Canadian Personallities
Nursing Sister Georgina Fane Pope (1862-1938)
Georgina Fane Pope, Canadian nursing sister in South Africa, November
1899 - December 1900; January - June 1902.
Born in Charlottetown, Georgina Pope was the daughter of William
Pope, a "Father of Confederation." A product of P.E.I. gentility,
Georgina doubtless could have had a comfortable marriage and become an
Island socialite. Instead, she attended the leading American school of
nursing at Bellevue in New York. She remained in New York until October
1899, when she returned to Canada to seek a position as a nurse with
the troops departing for South Africa.
Four nurses accompanied Canada's first contingent to South Africa
and four more joined the second, all with the honorary rank of
lieutenant.

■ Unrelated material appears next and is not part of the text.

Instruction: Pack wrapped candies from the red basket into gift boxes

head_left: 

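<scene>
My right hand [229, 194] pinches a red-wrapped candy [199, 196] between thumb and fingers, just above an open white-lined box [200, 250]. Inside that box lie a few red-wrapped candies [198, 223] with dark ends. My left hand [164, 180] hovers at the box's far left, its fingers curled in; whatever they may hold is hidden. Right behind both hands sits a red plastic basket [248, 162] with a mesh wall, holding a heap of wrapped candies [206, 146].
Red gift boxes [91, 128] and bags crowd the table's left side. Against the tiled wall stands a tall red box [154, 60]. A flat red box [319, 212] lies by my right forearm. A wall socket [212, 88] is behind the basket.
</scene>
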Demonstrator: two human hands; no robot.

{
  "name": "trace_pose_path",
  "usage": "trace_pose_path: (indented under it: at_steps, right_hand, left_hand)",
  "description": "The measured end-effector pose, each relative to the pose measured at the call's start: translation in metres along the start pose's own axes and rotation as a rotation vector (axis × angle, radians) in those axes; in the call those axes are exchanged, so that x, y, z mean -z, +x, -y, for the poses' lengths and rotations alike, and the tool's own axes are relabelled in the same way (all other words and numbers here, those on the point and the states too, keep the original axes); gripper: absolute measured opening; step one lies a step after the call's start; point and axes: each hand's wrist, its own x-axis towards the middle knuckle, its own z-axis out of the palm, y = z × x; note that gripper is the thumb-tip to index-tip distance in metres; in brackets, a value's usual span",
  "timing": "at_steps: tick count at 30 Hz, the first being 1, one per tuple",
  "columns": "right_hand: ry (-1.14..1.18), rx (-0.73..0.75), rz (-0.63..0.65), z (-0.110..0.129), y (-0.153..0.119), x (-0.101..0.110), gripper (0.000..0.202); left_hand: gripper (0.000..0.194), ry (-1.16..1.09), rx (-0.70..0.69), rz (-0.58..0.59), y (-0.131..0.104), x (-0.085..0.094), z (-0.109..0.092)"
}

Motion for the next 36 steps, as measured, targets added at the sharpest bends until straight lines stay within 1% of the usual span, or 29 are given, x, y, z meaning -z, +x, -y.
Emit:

For five months after their arrival, the first group, with
Georgina Pope as senior sister, served at British hospitals just north
of Cape Town. Then, Nurse Pope and another sister proceeded north to
Kroonstadt where, despite shortages in food and medical supplies, they
took charge of the military hospital, successfully caring for 230
sufferers of enteric fever. In January 1902, Pope returned to South
Africa a second time as senior sister in charge of a second group of
eight Canadian nurses. Three other nurses among them were also
returning for a second tour of duty. They served at a hospital in Natal
until the end of the war in May.
In 1906, Nurse Pope began work as a member of the permanent Canadian
Army Medical Corps at the Garrison Hospital in Halifax. Two years later,
she attained the position of matron, the first in the history of the
Canadian Army Medical Corps. Nurse Pope went overseas in 1917, but was
invalided back to Canada at the end of 1918.